Statistical testing¶

Quick significance check¶

For a quick two-proportion comparison between two conditions:

from scipy.stats import fisher_exact

# Count correct completions across all seeds for each condition
sepa_correct, sepa_total = 342, 1024
hicra_correct, hicra_total = 298, 1024

table = [
    [sepa_correct, sepa_total - sepa_correct],
    [hicra_correct, hicra_total - hicra_correct],
]
odds_ratio, p_value = fisher_exact(table)
print(f"SEPA: {sepa_correct/sepa_total:.1%}, HICRA: {hicra_correct/hicra_total:.1%}")
print(f"Fisher exact p = {p_value:.4f}")

Using textpolicy analysis tools¶

The textpolicy companion package includes a full statistical testing pipeline. If your project includes textpolicy:

# Run significance testing on paired campaign results
uv run python scripts/sepa_significance.py \
  --baseline logs/campaign/runs/maxrl+gtpo_hicra_s* \
  --candidate logs/campaign/runs/maxrl+gtpo_sepa_s* \
  --output significance.json \
  --markdown significance.md \
  --resamples 20000 \
  --alpha 0.05

This produces a markdown report with:

Permutation test p-values for mean reward and correct rate
Bootstrap 95% CI on the difference (candidate - baseline)
Fisher exact test for correctness proportion
Cohen's d effect size
Sample size estimates for 80% power at the observed effect

The recommendation will be one of:

Recommendation	Meaning
`statistically_significant_improvement`	p < alpha, delta > 0, CI doesn't cross zero
`insufficient_statistical_evidence`	p >= alpha or CI crosses zero
`significant_degradation`	p < alpha but delta < 0 (candidate is worse)

Litmus verdicts¶

textpolicy also provides rule-based litmus tests with evidence gating:

uv run python scripts/sepa_litmus.py \
  --baseline logs/campaign/runs/maxrl+gtpo_hicra_s* \
  --candidate logs/campaign/runs/maxrl+gtpo_sepa_s* \
  --output litmus.json \
  --markdown litmus.md

Verdicts:

Verdict	Meaning
`CONFIRMED`	All threshold checks pass and evidence requirements met
`FAILED`	Evidence sufficient but one or more thresholds not met
`INCONCLUSIVE`	Not enough data (too few seeds, steps, or completions)

When to use which¶

wandb dashboard: First look, visual comparison, spot obvious trends
Fisher exact / permutation test: Rigorous comparison between two specific conditions
Litmus: Quick pass/fail gate before investing in more seeds
Full significance report: Paper-grade analysis with confidence intervals and power estimates

Checklist: running a research campaign¶

Validate setup (30 min):
```
retrain --max-steps 20 --batch-size 2 --group-size 4 --seed 42
```
Check that training runs, metrics are logged, correct_rate > 0.
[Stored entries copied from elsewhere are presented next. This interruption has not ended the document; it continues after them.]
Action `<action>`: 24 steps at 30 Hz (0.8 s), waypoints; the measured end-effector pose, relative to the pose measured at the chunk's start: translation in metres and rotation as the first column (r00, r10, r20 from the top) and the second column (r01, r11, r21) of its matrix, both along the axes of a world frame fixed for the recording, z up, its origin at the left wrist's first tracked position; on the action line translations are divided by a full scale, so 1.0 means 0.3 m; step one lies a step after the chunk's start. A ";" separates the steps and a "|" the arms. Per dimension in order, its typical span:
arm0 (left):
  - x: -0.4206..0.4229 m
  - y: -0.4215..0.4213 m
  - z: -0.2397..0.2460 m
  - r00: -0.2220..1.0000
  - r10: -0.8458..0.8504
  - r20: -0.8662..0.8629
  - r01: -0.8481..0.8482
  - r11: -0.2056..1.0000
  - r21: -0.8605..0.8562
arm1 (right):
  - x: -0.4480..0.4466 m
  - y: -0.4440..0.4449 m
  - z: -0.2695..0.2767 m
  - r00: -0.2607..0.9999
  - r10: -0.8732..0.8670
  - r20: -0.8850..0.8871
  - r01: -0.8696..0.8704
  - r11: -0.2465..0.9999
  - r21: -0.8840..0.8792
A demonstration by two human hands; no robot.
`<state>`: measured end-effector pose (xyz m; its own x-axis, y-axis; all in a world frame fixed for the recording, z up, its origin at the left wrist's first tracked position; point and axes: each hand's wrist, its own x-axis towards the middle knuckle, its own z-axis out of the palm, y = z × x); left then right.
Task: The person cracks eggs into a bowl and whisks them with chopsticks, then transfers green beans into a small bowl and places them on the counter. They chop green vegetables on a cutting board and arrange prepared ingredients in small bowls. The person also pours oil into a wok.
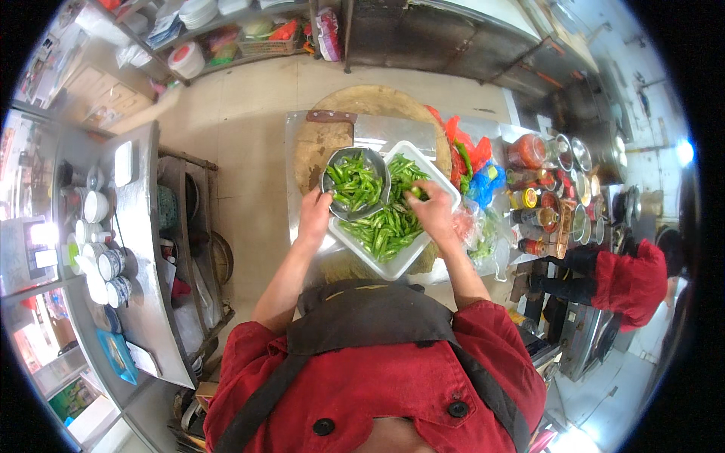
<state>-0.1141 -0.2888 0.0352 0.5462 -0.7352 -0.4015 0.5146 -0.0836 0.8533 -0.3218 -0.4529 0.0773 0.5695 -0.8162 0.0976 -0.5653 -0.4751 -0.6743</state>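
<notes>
My left hand (315,218) grips the rim of a round metal bowl (328,199), thumb over its edge. Cut green chili peppers (355,182) fill the bowl, which is held over the left side of a white plastic tray (442,170). More cut green peppers (385,232) are heaped in the tray. Among these, my right hand (431,206) has its fingertips curled around some green pieces. Beneath the tray is a round wooden chopping block (362,99). A cleaver (391,135) with a wooden handle lies flat across the block, its blade partly hidden by the tray.
Red plastic bags (473,150) and a blue bag (488,184) lie right of the block. Beyond them stand several seasoning jars and bottles (524,198). A steel counter (148,272) with stacked bowls is at left. Another person (628,283) in red stands at right.
</notes>
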 end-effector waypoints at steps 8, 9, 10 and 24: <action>-0.114 -0.036 0.031 0.980 -0.146 -0.134 0.143 0.989 -0.031 | 0.068 0.046 0.232 0.958 -0.168 0.234 0.128 0.976 0.176; -0.133 -0.048 0.044 0.965 -0.163 -0.205 0.148 0.985 -0.084 | 0.094 0.065 0.221 0.963 -0.075 0.259 0.073 0.997 0.019; -0.150 -0.058 0.057 0.968 -0.165 -0.191 0.157 0.986 -0.057 | 0.111 0.079 0.211 0.990 0.007 0.138 0.001 0.998 -0.060; -0.073 -0.044 0.017 0.993 -0.058 -0.107 0.059 0.998 0.007 | 0.001 0.019 0.276 0.988 0.033 -0.150 -0.034 0.999 -0.003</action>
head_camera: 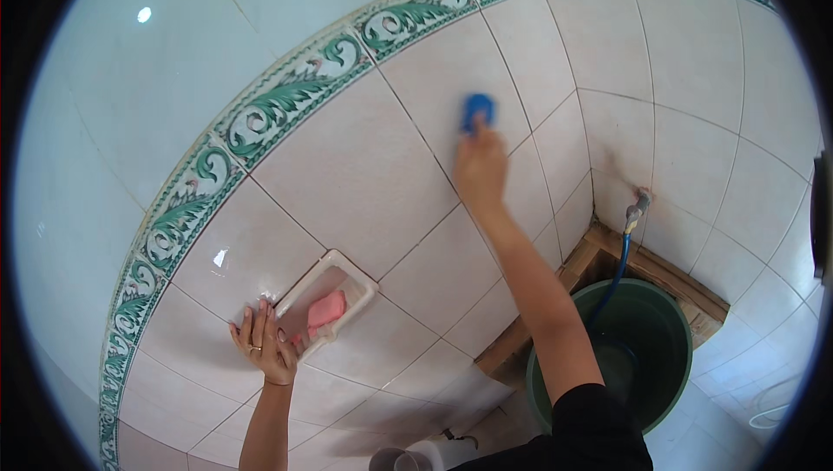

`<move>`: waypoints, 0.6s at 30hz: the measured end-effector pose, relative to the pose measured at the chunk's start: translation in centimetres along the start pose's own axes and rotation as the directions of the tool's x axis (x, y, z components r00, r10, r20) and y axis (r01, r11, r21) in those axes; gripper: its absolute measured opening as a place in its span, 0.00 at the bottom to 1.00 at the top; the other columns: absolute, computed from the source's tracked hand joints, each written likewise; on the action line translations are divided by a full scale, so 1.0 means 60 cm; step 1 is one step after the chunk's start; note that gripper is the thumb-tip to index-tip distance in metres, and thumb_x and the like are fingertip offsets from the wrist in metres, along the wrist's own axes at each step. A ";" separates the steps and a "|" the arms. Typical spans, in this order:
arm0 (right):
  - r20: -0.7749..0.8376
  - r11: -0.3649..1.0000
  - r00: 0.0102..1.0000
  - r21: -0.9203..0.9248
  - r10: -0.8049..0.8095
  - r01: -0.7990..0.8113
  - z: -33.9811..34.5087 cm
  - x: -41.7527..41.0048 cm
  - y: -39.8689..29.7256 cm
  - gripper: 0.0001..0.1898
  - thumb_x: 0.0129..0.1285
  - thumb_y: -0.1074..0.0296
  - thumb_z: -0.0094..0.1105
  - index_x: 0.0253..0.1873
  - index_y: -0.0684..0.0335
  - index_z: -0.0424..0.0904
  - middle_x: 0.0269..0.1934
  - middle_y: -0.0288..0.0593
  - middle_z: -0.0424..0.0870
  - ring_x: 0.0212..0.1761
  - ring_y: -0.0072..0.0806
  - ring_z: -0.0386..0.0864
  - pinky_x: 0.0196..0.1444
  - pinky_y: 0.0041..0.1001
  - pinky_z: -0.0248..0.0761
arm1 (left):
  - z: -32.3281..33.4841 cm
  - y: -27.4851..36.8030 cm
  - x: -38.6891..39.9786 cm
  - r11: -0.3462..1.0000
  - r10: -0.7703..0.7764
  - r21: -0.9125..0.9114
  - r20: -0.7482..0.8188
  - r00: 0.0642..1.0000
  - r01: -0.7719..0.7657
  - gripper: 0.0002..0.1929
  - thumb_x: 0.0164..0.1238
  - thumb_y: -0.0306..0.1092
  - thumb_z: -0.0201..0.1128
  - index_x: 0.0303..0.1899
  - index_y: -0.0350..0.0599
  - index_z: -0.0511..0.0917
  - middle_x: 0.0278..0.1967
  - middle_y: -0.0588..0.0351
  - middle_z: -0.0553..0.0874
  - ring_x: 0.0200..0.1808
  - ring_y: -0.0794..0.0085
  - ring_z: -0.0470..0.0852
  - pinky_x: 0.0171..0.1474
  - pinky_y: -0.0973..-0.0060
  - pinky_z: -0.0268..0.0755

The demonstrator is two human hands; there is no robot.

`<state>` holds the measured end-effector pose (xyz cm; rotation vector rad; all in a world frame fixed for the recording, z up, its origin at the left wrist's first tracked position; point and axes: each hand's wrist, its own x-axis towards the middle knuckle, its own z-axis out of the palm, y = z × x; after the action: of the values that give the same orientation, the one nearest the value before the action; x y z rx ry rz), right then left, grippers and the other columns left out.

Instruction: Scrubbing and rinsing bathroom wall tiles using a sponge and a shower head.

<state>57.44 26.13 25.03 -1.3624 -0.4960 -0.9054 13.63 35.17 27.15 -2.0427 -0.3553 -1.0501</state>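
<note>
My right hand [481,168] holds a blue scrubbing brush or sponge [478,113] against the pinkish wall tiles [364,165], below the green leaf-patterned border. The blue thing is blurred, so its exact kind cannot be told. My left hand [265,344], with a ring on one finger, lies with spread fingers on the tiled wall at the lower left edge of a recessed ceramic soap dish [332,259]. Inside the dish rests a pink bar of soap [327,309], with smaller pink pieces near my left hand.
At the right, a tap [638,207] on the wall carries a blue hose [623,262] that runs into a large green tub [680,341]. Brown tiled ledges [677,275] border the tub. Plastic containers [442,453] stand at the bottom, and a white cord or hose [771,415] shows at lower right.
</note>
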 end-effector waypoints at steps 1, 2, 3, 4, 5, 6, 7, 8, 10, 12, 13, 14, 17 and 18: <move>0.081 0.991 0.990 0.071 -0.119 0.113 0.006 -0.026 -0.049 0.18 0.63 0.65 0.58 0.56 0.63 0.76 0.32 0.52 0.75 0.33 0.50 0.72 0.33 0.45 0.62 | -0.003 -0.002 -0.002 1.000 -0.007 0.010 -0.008 1.000 0.007 0.18 0.74 0.34 0.45 0.56 0.38 0.78 0.61 0.52 0.78 0.69 0.55 0.67 0.74 0.51 0.40; 0.086 0.945 0.945 0.116 -0.317 0.306 0.001 -0.059 -0.102 0.16 0.61 0.65 0.59 0.53 0.61 0.77 0.31 0.50 0.72 0.32 0.49 0.71 0.31 0.44 0.59 | -0.006 -0.005 -0.004 1.000 -0.010 -0.006 0.000 1.000 0.010 0.18 0.74 0.34 0.45 0.56 0.39 0.78 0.61 0.52 0.78 0.69 0.55 0.67 0.74 0.52 0.40; 0.080 0.860 0.862 0.153 -0.501 0.486 -0.007 -0.077 -0.134 0.14 0.60 0.65 0.60 0.51 0.59 0.78 0.30 0.49 0.70 0.31 0.47 0.70 0.29 0.43 0.56 | -0.008 -0.005 -0.004 1.000 -0.009 -0.027 0.004 1.000 0.009 0.18 0.73 0.34 0.46 0.56 0.39 0.78 0.61 0.52 0.78 0.69 0.55 0.67 0.74 0.52 0.40; 0.071 0.855 0.858 0.154 -0.509 0.495 -0.005 -0.069 -0.136 0.14 0.60 0.65 0.60 0.51 0.59 0.78 0.30 0.49 0.70 0.31 0.47 0.70 0.29 0.43 0.56 | -0.010 -0.003 -0.004 1.000 -0.013 -0.023 -0.007 1.000 0.012 0.18 0.73 0.34 0.46 0.56 0.39 0.78 0.61 0.52 0.78 0.69 0.55 0.67 0.74 0.52 0.40; 0.082 0.856 0.855 0.127 -0.513 0.501 -0.002 -0.061 -0.132 0.14 0.60 0.65 0.60 0.50 0.59 0.78 0.29 0.48 0.69 0.32 0.46 0.69 0.29 0.41 0.55 | -0.013 0.000 -0.004 0.999 -0.038 -0.035 -0.005 0.999 0.038 0.18 0.71 0.35 0.47 0.55 0.41 0.79 0.60 0.54 0.79 0.69 0.57 0.67 0.74 0.51 0.40; 0.089 0.855 0.851 0.091 -0.518 0.511 0.000 -0.044 -0.119 0.13 0.59 0.65 0.61 0.49 0.59 0.78 0.29 0.47 0.68 0.32 0.44 0.69 0.29 0.40 0.53 | -0.012 0.004 0.000 0.997 -0.061 -0.052 -0.011 0.998 0.061 0.18 0.69 0.35 0.49 0.54 0.43 0.81 0.60 0.57 0.80 0.68 0.58 0.68 0.74 0.50 0.40; 0.008 0.937 0.938 0.036 -0.347 0.346 0.014 0.002 -0.072 0.14 0.62 0.63 0.59 0.51 0.59 0.77 0.29 0.47 0.68 0.31 0.44 0.69 0.28 0.41 0.53 | -0.008 0.010 0.005 0.997 -0.062 -0.056 -0.030 0.998 0.060 0.18 0.69 0.35 0.49 0.54 0.43 0.81 0.60 0.57 0.80 0.68 0.58 0.68 0.74 0.50 0.40; 0.121 0.979 0.979 -0.102 -0.165 0.178 0.017 0.052 -0.021 0.16 0.66 0.61 0.54 0.55 0.60 0.75 0.31 0.49 0.73 0.31 0.45 0.71 0.29 0.44 0.57 | -0.005 0.014 0.007 0.995 -0.066 -0.075 -0.023 0.998 0.064 0.18 0.69 0.35 0.49 0.54 0.44 0.81 0.59 0.57 0.81 0.68 0.59 0.68 0.74 0.50 0.40; -0.022 0.980 0.995 -0.170 0.100 -0.102 0.002 0.147 0.016 0.20 0.70 0.59 0.48 0.60 0.64 0.71 0.35 0.54 0.77 0.35 0.50 0.76 0.32 0.47 0.66 | -0.006 0.014 0.004 0.993 -0.074 -0.091 -0.020 0.997 0.072 0.18 0.69 0.35 0.49 0.54 0.44 0.81 0.59 0.58 0.81 0.68 0.59 0.69 0.74 0.51 0.40; 0.001 0.983 0.993 -0.138 0.119 -0.117 0.012 0.171 -0.017 0.21 0.69 0.59 0.50 0.61 0.63 0.70 0.34 0.55 0.77 0.34 0.50 0.76 0.32 0.47 0.66 | -0.008 0.006 0.001 0.997 -0.035 -0.074 -0.004 0.999 0.035 0.18 0.70 0.34 0.48 0.55 0.40 0.80 0.60 0.55 0.80 0.69 0.57 0.66 0.74 0.50 0.40; 0.026 0.984 0.990 -0.114 0.139 -0.136 0.018 0.179 -0.031 0.22 0.68 0.58 0.51 0.63 0.63 0.69 0.33 0.55 0.76 0.33 0.51 0.75 0.33 0.47 0.66 | -0.006 0.007 0.002 0.996 -0.037 -0.076 -0.012 0.999 0.036 0.18 0.70 0.34 0.48 0.55 0.40 0.80 0.60 0.55 0.80 0.69 0.57 0.66 0.74 0.50 0.40; 0.024 0.995 0.998 -0.087 -0.051 0.053 0.033 0.161 -0.056 0.23 0.67 0.59 0.53 0.64 0.61 0.68 0.33 0.55 0.75 0.33 0.50 0.74 0.32 0.47 0.65 | -0.007 0.006 0.002 0.996 -0.036 -0.077 -0.007 0.999 0.036 0.18 0.69 0.34 0.48 0.55 0.39 0.80 0.60 0.55 0.80 0.69 0.57 0.66 0.74 0.50 0.40; -0.033 0.839 0.841 0.045 -0.541 0.542 0.045 0.073 -0.187 0.27 0.63 0.60 0.58 0.67 0.51 0.67 0.34 0.52 0.72 0.34 0.47 0.72 0.33 0.45 0.63 | -0.014 -0.003 -0.006 0.998 -0.047 -0.052 0.006 0.999 0.047 0.18 0.69 0.34 0.48 0.55 0.40 0.80 0.60 0.55 0.80 0.69 0.57 0.67 0.74 0.50 0.40; -0.036 0.837 0.838 0.037 -0.545 0.546 0.043 0.084 -0.183 0.27 0.63 0.60 0.58 0.67 0.51 0.67 0.34 0.52 0.72 0.34 0.47 0.72 0.33 0.45 0.63 | -0.013 -0.001 -0.005 0.998 -0.041 -0.055 0.013 0.999 0.042 0.18 0.70 0.34 0.48 0.55 0.40 0.80 0.60 0.55 0.80 0.69 0.58 0.67 0.74 0.50 0.40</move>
<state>52.23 27.76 36.10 -1.1787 -0.9111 -1.3647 12.98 34.67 27.22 -2.0992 -0.3800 -1.0841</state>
Small sweep (a few hours) — create a campaign TOML:

# test_sweep.toml
[campaign]
seeds = [42, 101, 202]
max_steps = 100

[[campaign.conditions]]
advantage_mode = "grpo"
transform_mode = "none"

[[campaign.conditions]]
advantage_mode = "maxrl"
transform_mode = "gtpo_sepa"

[model]
lora_rank = 128

[squeeze]
min_variance_retention = 0.95

[logging]
wandb_project = "test-sweep"

retrain test_sweep.toml

Check wandb: do the conditions separate? Does squeeze recommend a reasonable rank?

Full campaign (1-2 days on H100, longer on 4090):
```
retrain campaigns/pilot.toml
```
Or create your own TOML with all 5 conditions and 8+ seeds.
Analyze: Plot learning curves, check entropy distributions, review squeeze recommendation, run significance tests.
Scale up if needed: If SEPA vs HICRA is directional but non-significant, double the seeds (16) and re-run.